36-letnia kobieta, poszukiwana przez jastrzębskich dzielnicowych, miała ambitny plan schowania się w szafie. Niestety, nie była to Narnia, więc stróże prawa szybko ją tam znaleźli. Mundurowi skutecznie doprowadzili ją do aresztu śledczego, gdzie zgodnie z nakazem sądu spędzi czas za popełnione wcześniej przestępstwo.
Jastrzębscy dzielnicowi ustalili adres, pod którym może przebywać osoba poszukiwana. Będąc pod drzwiami mieszkania słyszeli odgłosy rozmowy dobiegające z wnętrza. Mimo wielokrotnego pukania do drzwi i informowania o swojej wizycie, nikt im nie otworzył. Policjanci nie zamierzali jednak odpuścić...

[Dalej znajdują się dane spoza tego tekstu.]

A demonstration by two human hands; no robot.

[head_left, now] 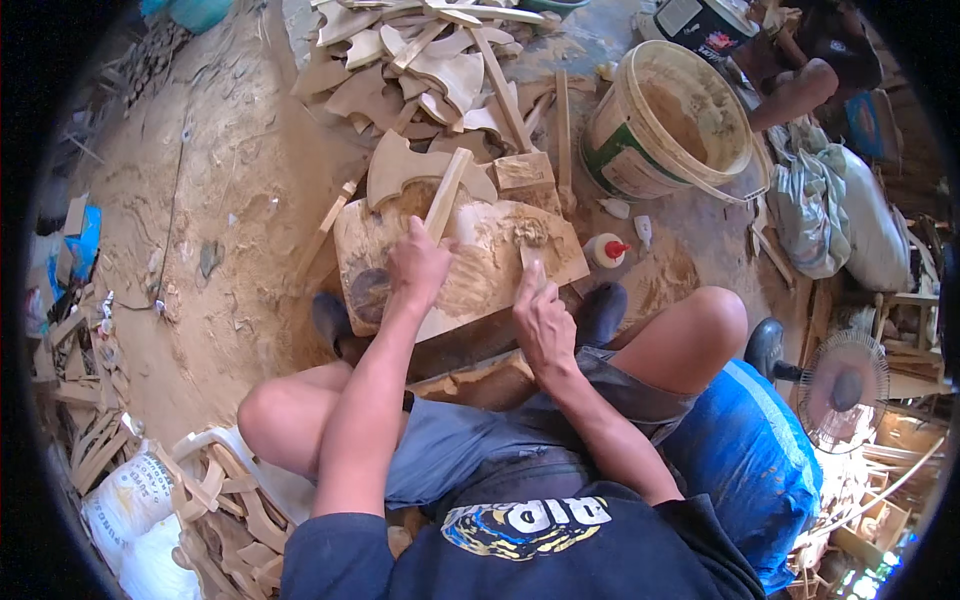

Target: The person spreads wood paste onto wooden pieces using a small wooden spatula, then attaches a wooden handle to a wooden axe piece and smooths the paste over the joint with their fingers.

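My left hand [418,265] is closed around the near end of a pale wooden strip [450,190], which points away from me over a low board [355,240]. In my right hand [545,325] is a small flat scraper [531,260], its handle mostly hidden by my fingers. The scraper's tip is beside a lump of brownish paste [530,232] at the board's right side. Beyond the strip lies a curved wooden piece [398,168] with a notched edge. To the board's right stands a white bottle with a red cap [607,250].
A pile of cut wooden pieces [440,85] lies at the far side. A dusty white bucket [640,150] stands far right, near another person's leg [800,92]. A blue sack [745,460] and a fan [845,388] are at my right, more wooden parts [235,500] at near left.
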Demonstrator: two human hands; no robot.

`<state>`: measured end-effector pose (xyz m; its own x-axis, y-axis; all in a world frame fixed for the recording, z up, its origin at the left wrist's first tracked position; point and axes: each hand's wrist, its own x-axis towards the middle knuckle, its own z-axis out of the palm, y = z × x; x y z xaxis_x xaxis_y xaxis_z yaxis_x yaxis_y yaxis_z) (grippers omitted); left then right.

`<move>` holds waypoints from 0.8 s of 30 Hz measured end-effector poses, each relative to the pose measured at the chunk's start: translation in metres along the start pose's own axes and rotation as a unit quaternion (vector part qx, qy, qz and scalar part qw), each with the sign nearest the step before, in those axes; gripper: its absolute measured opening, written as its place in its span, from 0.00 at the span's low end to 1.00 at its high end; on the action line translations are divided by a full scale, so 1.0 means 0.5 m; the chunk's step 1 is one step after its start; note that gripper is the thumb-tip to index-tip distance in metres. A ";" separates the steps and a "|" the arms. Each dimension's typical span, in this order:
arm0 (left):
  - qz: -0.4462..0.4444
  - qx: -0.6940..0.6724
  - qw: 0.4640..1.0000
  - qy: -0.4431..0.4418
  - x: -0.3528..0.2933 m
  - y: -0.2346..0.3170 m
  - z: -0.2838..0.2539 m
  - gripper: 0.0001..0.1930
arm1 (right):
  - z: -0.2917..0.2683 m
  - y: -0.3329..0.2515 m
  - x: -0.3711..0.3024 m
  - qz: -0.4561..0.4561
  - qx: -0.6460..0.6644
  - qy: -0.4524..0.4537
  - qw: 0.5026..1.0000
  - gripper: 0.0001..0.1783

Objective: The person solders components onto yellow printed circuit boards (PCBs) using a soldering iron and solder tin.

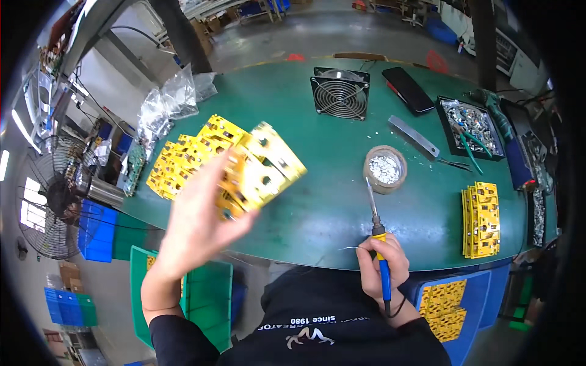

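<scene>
My left hand, slightly smeared by motion, is closed on a yellow circuit board, tilted above the left part of the table. Under and beyond it lie several more yellow boards in overlapping rows. In my right hand is a soldering iron with a blue and yellow handle, its tip pointing away from me toward a round pot of whitish bits. A thin silvery wire sticks out by the right fingertips; whether they grip it I cannot tell.
On the green table stand a small square fan, a black phone, a metal bar, and a parts tray with green-handled pliers. Stacked boards stand right. Plastic bags lie left; bins sit below.
</scene>
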<state>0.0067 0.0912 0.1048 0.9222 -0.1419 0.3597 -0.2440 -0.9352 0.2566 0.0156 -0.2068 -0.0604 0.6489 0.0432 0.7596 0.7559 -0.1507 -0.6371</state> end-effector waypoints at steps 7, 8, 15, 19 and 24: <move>0.053 -0.129 0.978 -0.157 -0.058 0.029 0.181 0.42 | -0.018 -0.009 -0.020 0.037 0.021 -0.019 0.999 0.25; 0.053 -0.118 0.978 -0.164 -0.063 0.030 0.190 0.42 | -0.022 -0.014 -0.016 0.032 0.011 -0.023 0.999 0.25; 0.031 -0.041 0.991 -0.127 -0.078 0.054 0.215 0.37 | -0.034 -0.025 -0.030 0.063 -0.032 -0.004 0.997 0.26; 0.024 -0.083 0.994 -0.064 -0.098 0.068 0.244 0.29 | -0.030 -0.044 -0.029 0.068 -0.024 -0.011 0.997 0.26; -0.032 -0.171 0.983 -0.064 -0.113 0.091 0.258 0.22 | -0.031 -0.078 -0.008 0.078 0.005 -0.056 0.995 0.22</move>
<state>-0.0180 0.0149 -0.0197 0.9635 -0.1471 0.2237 -0.2517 -0.7825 0.5695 -0.0177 -0.2163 -0.0365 0.7631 0.1302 0.6330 0.6463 -0.1549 -0.7472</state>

W pewnym momencie drzwi mieszkania otworzył właściciel. Gdy policjanci zapytali o poszukiwaną, jastrzębianin oświadczył, że w mieszkaniu jest sam. Mundurowi, z uwagi na to, co wcześniej usłyszeli, nie dali wiary 37-latkowi i postanowili sami sprawdzić mieszkanie. W jednej z szaf ukryła się przed nimi poszukiwana 36-latka - relacjonuje KMP w Jastrzębiu-Zdroju.
Kobieta została zatrzymana zgodnie z decyzją Sądu Rejonowego w Jastrzębiu-Zdroju za wcześniej popełnione przestępstwo - narażenia innej osoby na niebezpieczeństwo utraty zdrowia, i teraz spędzi za kratkami najbliższe miesiące.